Munro had already explored a wide range of theatrical styles in the original trilogy; and in James IV it again promises something different, as it explores the vibrant cultural life of the court of James, and in particular the role played in it by a group of black and Moorish courtier-performers whose existence is noted in the archives, and in extremely racist racism. poem by the court poet William Dunbar.

“I think what we’re doing here is something like behind-the-scenes drama,” Munro says, “where you can see both the fantastical shows and the historical re-enactments that were created during the reign of James IV, and the huge political and personal dramas that happened behind the scenes.As a playwright, I’m always interested in bands whose voices we haven’t or haven’t heard enough of.

“But that doesn’t mean I’m putting black characters in a story that was historically all white. These characters absolutely existed and are listed in James’ court records; and the fact that we were brought up to think that our history was populated entirely by white people is just another aspect of racism and colonialism, and the myths they have sought to impose.

Daniel Cahill and Malcolm Cumming in rehearsal for James IV PIC: Mihaela Bodlovic

Munro’s new drama centers on the figure she calls Ellen, a Moorish woman who often played a central role in James’ spectacular shows and tournaments; hence the subtitle of the piece, Queen Of The Fight. And like her upcoming smaller-scale drama Mary – which is set to shoot in Scotland next year, after its Hampstead premiere with a cast that includes Shetland star Douglas Henshall – it puts the women’s experience center stage. , even when, as in Mary’s case, it means confronting the Queen’s horrific rape and exploitation by the man the story calls her third “husband”, the Earl of Bothwell, and her terrible public humiliation which ensues.

“I find that when you tell women, without naming names, exactly what happened to Mary in the last year before she fled to England, they are absolutely shocked by the story.

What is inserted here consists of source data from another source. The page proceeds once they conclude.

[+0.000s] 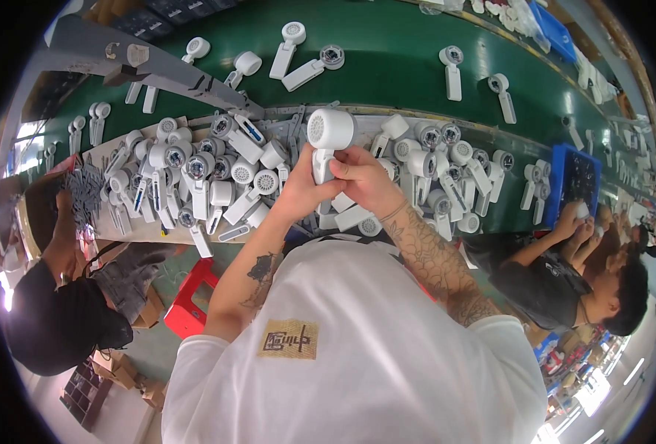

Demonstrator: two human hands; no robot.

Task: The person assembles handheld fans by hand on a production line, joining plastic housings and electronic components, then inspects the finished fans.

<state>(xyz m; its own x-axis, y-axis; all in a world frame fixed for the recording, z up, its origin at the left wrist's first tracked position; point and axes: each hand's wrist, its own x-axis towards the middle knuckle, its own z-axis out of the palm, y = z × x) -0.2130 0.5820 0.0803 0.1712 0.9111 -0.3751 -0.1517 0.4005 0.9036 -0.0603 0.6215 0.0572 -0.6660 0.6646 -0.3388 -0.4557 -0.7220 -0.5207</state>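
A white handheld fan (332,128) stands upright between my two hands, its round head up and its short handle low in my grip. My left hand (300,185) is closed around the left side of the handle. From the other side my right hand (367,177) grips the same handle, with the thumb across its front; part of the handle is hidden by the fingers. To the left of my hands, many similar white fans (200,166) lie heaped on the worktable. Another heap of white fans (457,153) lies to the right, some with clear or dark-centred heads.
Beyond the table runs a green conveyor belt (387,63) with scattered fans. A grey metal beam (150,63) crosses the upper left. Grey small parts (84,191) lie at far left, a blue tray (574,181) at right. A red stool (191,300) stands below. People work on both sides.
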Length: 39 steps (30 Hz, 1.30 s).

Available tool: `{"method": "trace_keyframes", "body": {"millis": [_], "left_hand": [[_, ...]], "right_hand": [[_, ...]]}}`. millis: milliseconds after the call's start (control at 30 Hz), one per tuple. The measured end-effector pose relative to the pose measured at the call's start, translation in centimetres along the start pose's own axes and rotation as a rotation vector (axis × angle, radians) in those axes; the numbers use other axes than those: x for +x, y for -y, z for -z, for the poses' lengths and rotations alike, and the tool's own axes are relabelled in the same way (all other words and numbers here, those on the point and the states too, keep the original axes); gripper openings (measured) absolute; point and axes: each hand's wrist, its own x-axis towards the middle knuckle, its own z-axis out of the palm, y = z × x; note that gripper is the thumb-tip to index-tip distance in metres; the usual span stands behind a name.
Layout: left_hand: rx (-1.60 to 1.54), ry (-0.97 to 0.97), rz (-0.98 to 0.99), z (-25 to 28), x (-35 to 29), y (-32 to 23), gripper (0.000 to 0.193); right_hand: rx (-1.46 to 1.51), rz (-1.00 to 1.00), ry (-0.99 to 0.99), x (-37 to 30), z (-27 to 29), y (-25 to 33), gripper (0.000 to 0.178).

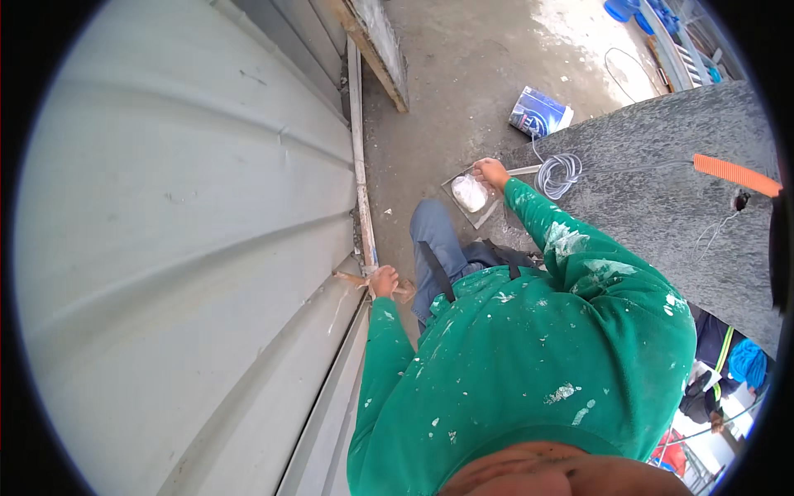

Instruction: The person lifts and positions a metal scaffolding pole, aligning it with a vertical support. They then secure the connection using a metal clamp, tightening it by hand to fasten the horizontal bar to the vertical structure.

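My left hand (383,282) is down at the foot of the light grey metal wall, its fingers closed on a crumpled tan strip (350,279) that sticks out on both sides. My right hand (491,174) reaches forward, fingers curled together at the upper right edge of a white lump (470,193). What those fingers pinch is too small to make out. Under the lump lies a flat greyish square board (483,217) on the floor. My green sleeves carry white splashes.
Corrugated metal wall (190,207) fills the left side, with a long narrow strip (361,165) along its base. A wooden-edged panel (382,58) leans ahead. Beyond the board are a blue bucket (539,112) on its side, coiled grey cable (559,176), a speckled grey slab (653,140) and orange conduit (732,173).
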Motion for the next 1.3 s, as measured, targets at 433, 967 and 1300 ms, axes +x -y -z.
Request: {"method": "trace_keyframes", "body": {"millis": [433, 967, 1300], "left_hand": [[1.292, 0.563, 0.08, -19.4, 17.0, -28.1, 0.028], [3.072, 1.469, -1.053, -39.4, 0.4, -15.2, 0.048], [1.591, 2.082, -1.265, -47.1, -44.7, 26.3, 0.041]], "right_hand": [[-0.4, -0.023, -0.075, -0.2, -1.1, -10.3, 0.049], [0.987, -0.431, -1.531, -30.6, -19.3, -50.5, 0.022], [1.914, -0.404, -1.301, -51.5, -27.8, -74.5, 0.014]]}}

It’s a measure of the extent to which the history we inherit tends to minimize violence against women; and this tendency to scapegoat women and people of the world’s majority, and to write the violence they experience outside the Story, is also a factor in Queen Of The Fight.

Laurie Sansom, now director of the Halifax-based company Northern Broadsides, returned to Scotland to direct James IV; and he and Munro agree that the events of the past few weeks have given the story a strange and timely edge.

“What never really works, though,” he adds, “is if you try to change the story to fit the play. have to be works of the imagination. But the historical setting has to be precise, otherwise the whole thing starts to lose its emotional power. That’s what we found when we were working on the trilogy; and we’re trying to find that balance now, for James IV.

James IV is at the Festival Theatre, Edinburgh, from September 30 to October 8, and on tour until November 12 in Glasgow, Dundee, Inverness, Aberdeen and Stirling, see www.capitaltheatres.com/whats-on/all-shows/james-iv-queen-of-the-fight/41#tour Mary is at the Hampstead Theater in London from October 21 to November 26 and on tour in Scotland in 2023.